World’s water supplies at risk, UN says

Surging population growth, climate change, reckless irrigation and chronic waste are placing the world’s water supplies at threat, a landmark UN report said on Thursday. Compiled by 24 UN agencies, the 348-page document gave a grim assessment of the state of the planet’s freshwater, especially in developing countries, and described the outlook for coming generations as deeply worrying.

Water is part of the complex web of factors that determine prosperity and stability, it said.

Lack of access to water helps drive poverty and deprivation and breeds the potential for unrest and conflict, it warned.

“Water is linked to the crises of climate change, energy and food supplies and prices, and troubled financial markets,” the third World Water Development Report said.

“Unless their links with water are addressed and water crises around the world are resolved, these other crises may intensify and local water crises may worsen, converging into a global water crisis and leading to political insecurity at various levels.”

The report pointed to a double squeeze on fresh water.

On one side was human impact.
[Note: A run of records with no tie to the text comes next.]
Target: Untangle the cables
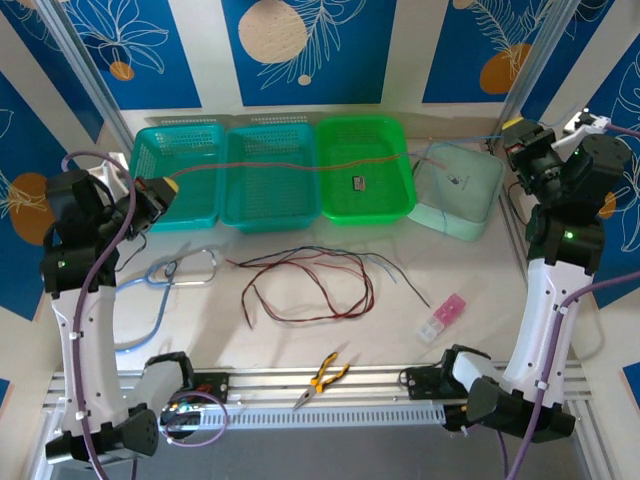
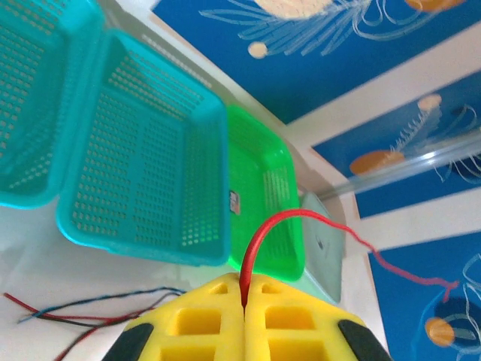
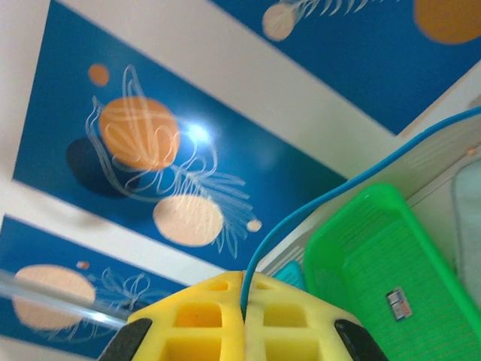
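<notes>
cables (image 1: 300,262): very thin, long wires in red, dark brown, black and blue-grey.

- Most lie as one loose bundle (image 1: 315,288) at dead centre of the table (image 1: 500,280) in the top view. The strands cross each other, with one big loop bulging toward 3 o'clock, a narrower one toward 7 and a couple of free ends trailing toward 4.
- Two strands are up off the table.
  - The red cable (image 1: 300,166) is stretched in the air from 9 o'clock toward 2, spanning all three baskets. Can't tell where its far end goes.
  - The blue cable (image 3: 338,192) arcs away from the right gripper above the green basket's rim.

Grippers:
- left gripper (image 1: 168,188) is at 9 o'clock, clamped on the red cable. In the wrist view the yellow fingers (image 2: 203,323) are pressed together and the wire comes out of the seam.
- right gripper (image 1: 514,124) is at 2 o'clock, raised and clamped on the blue cable in the same way.

Containers, in a row at 12 o'clock:
- left teal basket (image 1: 195,150) and middle teal basket (image 1: 270,195): mesh floors show, with the red cable crossing above them.
- green basket (image 1: 380,195): one small dark tag (image 1: 357,183) on the floor.
- mint box (image 1: 460,195) at 1 o'clock: lid on, contents hidden.
</notes>
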Action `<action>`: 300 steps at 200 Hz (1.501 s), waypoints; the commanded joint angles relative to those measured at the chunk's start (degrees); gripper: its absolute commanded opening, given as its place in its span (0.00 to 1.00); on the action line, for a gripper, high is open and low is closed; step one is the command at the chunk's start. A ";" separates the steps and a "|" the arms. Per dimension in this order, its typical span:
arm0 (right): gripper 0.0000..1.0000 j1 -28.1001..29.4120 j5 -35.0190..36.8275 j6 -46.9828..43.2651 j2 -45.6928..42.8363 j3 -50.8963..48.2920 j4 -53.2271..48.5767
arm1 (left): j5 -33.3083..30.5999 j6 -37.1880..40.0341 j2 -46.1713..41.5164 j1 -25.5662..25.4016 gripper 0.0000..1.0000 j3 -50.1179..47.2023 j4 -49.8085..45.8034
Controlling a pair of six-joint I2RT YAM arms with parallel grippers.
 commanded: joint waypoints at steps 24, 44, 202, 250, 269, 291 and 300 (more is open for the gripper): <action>0.00 -1.90 9.82 0.87 -3.02 -0.61 -2.53 | -6.77 -2.30 -2.17 1.97 0.00 -0.06 3.19; 0.00 -2.06 13.22 -0.60 -3.25 -0.12 -4.51 | -6.14 -4.22 -2.52 2.12 0.00 0.25 5.53; 0.00 33.50 6.92 -7.15 10.42 18.02 6.68 | 2.93 -17.91 4.56 2.19 0.00 17.35 22.37; 0.00 45.85 9.61 -8.55 25.53 34.02 9.51 | 2.34 -18.93 5.98 2.19 0.00 19.44 24.60; 0.00 49.14 9.43 -9.53 32.69 42.27 11.01 | 1.60 -17.74 6.63 2.17 0.00 21.31 23.56; 0.00 50.96 9.54 -10.52 42.08 56.07 9.03 | 1.30 -17.17 7.88 2.16 0.00 23.25 23.72; 0.00 50.91 9.94 -10.57 46.60 63.67 6.83 | 1.61 -16.51 8.61 2.17 0.00 24.53 23.97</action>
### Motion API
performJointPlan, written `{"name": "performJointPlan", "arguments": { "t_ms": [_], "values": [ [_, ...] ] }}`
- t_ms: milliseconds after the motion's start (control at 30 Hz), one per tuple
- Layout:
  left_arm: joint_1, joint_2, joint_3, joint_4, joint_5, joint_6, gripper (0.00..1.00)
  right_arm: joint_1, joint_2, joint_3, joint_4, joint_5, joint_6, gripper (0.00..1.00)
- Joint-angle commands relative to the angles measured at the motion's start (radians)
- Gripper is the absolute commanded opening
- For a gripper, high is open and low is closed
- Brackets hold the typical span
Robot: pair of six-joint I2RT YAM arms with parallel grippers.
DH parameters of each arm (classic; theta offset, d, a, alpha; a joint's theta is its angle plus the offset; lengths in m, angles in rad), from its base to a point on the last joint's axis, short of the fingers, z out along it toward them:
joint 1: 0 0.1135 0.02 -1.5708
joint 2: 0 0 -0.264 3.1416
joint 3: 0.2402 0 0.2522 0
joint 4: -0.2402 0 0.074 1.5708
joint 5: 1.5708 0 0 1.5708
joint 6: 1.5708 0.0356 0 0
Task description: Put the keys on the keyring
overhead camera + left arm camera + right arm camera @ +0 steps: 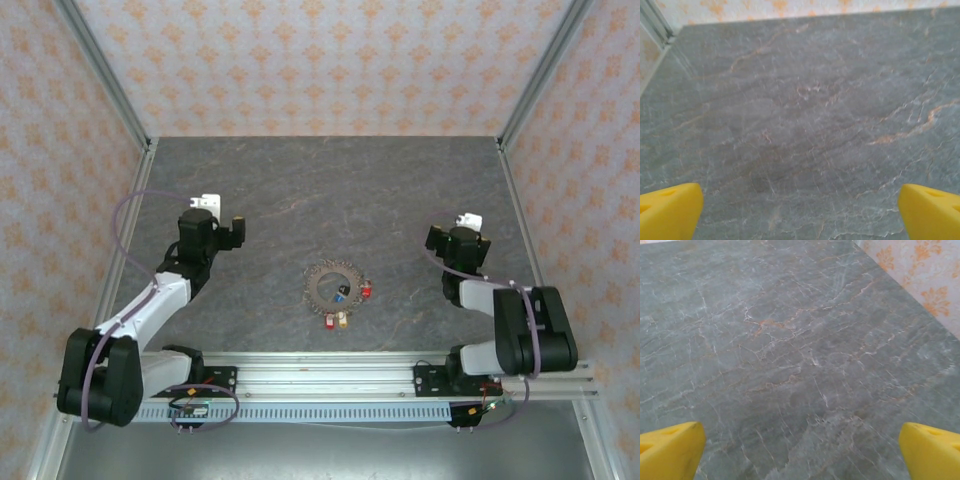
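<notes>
One big round keyring (314, 286), grey-tan, with a bumpy rim and a wide hole. Lies flat on the dark counter (300, 200). Tiny keys (341, 321) with coloured heads, all close by the keyring. Blue-and-black head (342, 293) inside the hole, toward the right side. Red head (366, 291) just beside the right rim. Another red head (328, 320) and a yellowish head (343, 319) side by side, just beside the near rim. Too small to tell whether any key is hooked on.
</notes>
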Motion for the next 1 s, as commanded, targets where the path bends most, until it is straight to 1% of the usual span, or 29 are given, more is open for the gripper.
{"name": "performJointPlan", "arguments": {
  "t_ms": [0,33,67,100,167,200,233,267,367,400,467,533,600,700,767,833,967],
  "values": [
    [0.010,0.023,-0.007,0.114,-0.005,0.012,1.00,-0.009,0.138,-0.038,0.369,-0.149,0.003,0.99],
    [0.011,0.032,-0.019,0.142,-0.002,0.017,1.00,-0.009,0.141,-0.052,0.398,-0.179,-0.011,0.99],
    [0.012,0.042,-0.024,0.160,0.009,0.025,1.00,-0.009,0.091,-0.038,0.288,-0.192,-0.021,0.99],
    [0.013,0.049,-0.027,0.174,0.016,0.032,1.00,-0.009,0.074,-0.019,0.235,-0.193,-0.020,0.99],
    [0.014,0.076,-0.029,0.208,0.025,0.051,1.00,-0.009,0.123,-0.020,0.305,-0.183,-0.014,0.99],
    [0.014,0.087,-0.030,0.226,0.026,0.058,1.00,-0.009,0.122,-0.008,0.280,-0.155,-0.005,0.99],
    [0.016,0.105,-0.032,0.248,0.032,0.068,1.00,-0.010,0.105,0.020,0.192,-0.112,0.010,0.99],
    [0.018,0.124,-0.032,0.266,0.040,0.079,1.00,-0.009,0.108,0.042,0.161,-0.072,0.026,0.99],
    [0.030,0.172,-0.020,0.285,0.061,0.098,1.00,-0.009,0.110,0.043,0.160,-0.015,0.052,0.99],
    [0.040,0.184,-0.012,0.279,0.077,0.093,1.00,-0.009,0.114,0.040,0.176,-0.002,0.057,0.99],
    [0.075,0.203,-0.027,0.308,0.157,0.082,1.00,-0.009,0.110,0.038,0.173,0.004,0.058,0.99],
    [0.109,0.230,-0.087,0.427,0.216,0.067,1.00,-0.008,0.112,0.030,0.189,0.012,0.062,0.99],
    [0.119,0.275,-0.129,0.537,0.264,0.078,1.00,-0.009,0.109,0.020,0.203,0.028,0.067,0.99],
    [0.126,0.285,-0.103,0.498,0.257,0.064,1.00,-0.009,0.106,0.013,0.214,0.042,0.072,0.99],
    [0.128,0.293,-0.093,0.487,0.187,0.032,1.00,-0.009,0.106,0.013,0.213,0.041,0.072,0.99],
    [0.127,0.309,-0.073,0.468,0.052,-0.020,1.00,-0.008,0.107,0.013,0.213,0.041,0.070,0.99],
    [0.109,0.310,-0.071,0.465,0.017,-0.014,1.00,-0.007,0.107,0.014,0.209,0.036,0.069,0.99]
  ]
}}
There were six billion humans in 2000, a tally that has already risen to 6.5 billion and could scale nine billion by 2050.

Population growth, especially in cities in poor countries, is driving explosive demand for water, prompting rivers in thirsty countries to be tapped for nearly every drop and driving governments to pump out so-called fossil water, the report said.

These are aquifers that are hundreds of thousands of years old and whose extraction is not being replenished by rainfall. Mining them for water today means depriving future generations of liquid treasure.